January 23, 2017
(North Haven, CT) – Connecticut State Medical Society President Jeffrey Gordon, MD and CSMS EVP/CEO Matthew Katz have issued the following statement in response to today’s US District Court ruling:
The Connecticut State Medical Society strongly supports the ruling made by US District Judge John D. Bates against the proposed $37B merger between Aetna and Humana.
Since late 2015, CSMS has expressed serious concerns about the proposed Aetna-Humana and Anthem-Cigna “mega-mergers,” and the potential negative effects of those mergers on physicians, patients, and insurance markets.
CSMS has been working here in Connecticut with the Universal Healthcare Foundation of Connecticut, the Connecticut Citizen Action Group, and the Connecticut Attorney General's office to ensure that market competition and patient access to care are protected. Similar CSMS efforts were undertaken at the national level, working with the American Medical Association, the US Department of Justice, and US Senator Richard Blumenthal.
In today’s ruling, Judge Bates wrote that "[T]he Court is unpersuaded that the efficiencies generated by the merger will be sufficient to mitigate the anticompetitive effects for consumers in the challenged markets."
CSMS is confident that similar antitrust concerns exist with the proposed Anthem-Cigna merger, and anticipates that the Court will issue a comparable ruling.

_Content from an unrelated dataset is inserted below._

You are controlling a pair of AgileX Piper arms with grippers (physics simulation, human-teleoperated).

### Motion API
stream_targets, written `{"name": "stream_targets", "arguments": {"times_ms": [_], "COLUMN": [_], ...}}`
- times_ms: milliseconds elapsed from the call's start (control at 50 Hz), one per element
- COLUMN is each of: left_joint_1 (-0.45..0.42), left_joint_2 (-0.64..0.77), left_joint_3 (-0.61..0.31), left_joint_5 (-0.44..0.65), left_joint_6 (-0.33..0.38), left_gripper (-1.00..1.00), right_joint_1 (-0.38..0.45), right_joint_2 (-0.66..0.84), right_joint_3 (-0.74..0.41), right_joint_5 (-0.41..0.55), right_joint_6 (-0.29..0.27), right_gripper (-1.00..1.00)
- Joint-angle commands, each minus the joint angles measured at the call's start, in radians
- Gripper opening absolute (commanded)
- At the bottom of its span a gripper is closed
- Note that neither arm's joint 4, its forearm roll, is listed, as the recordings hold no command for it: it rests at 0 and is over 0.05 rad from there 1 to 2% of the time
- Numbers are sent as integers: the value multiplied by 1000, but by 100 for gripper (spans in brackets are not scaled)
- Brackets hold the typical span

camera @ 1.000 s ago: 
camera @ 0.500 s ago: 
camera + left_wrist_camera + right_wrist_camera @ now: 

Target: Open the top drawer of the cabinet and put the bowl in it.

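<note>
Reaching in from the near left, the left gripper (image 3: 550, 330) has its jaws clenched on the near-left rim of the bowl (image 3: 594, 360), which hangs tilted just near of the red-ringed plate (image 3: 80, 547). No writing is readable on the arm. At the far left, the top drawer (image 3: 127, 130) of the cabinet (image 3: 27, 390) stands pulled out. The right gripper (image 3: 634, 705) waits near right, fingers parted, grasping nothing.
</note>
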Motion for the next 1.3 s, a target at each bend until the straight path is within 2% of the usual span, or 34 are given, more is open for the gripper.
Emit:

In both cases, these mergers would do more harm than good. Rather than the promised savings from economies of scale, it is highly likely that the costs of these mergers would be borne by consumers through increased premiums, deductibles, and out-of-pocket costs, and by physicians through reductions in payment. These scenarios would lead to reduced access to care in many markets, including some areas that are already dangerously low.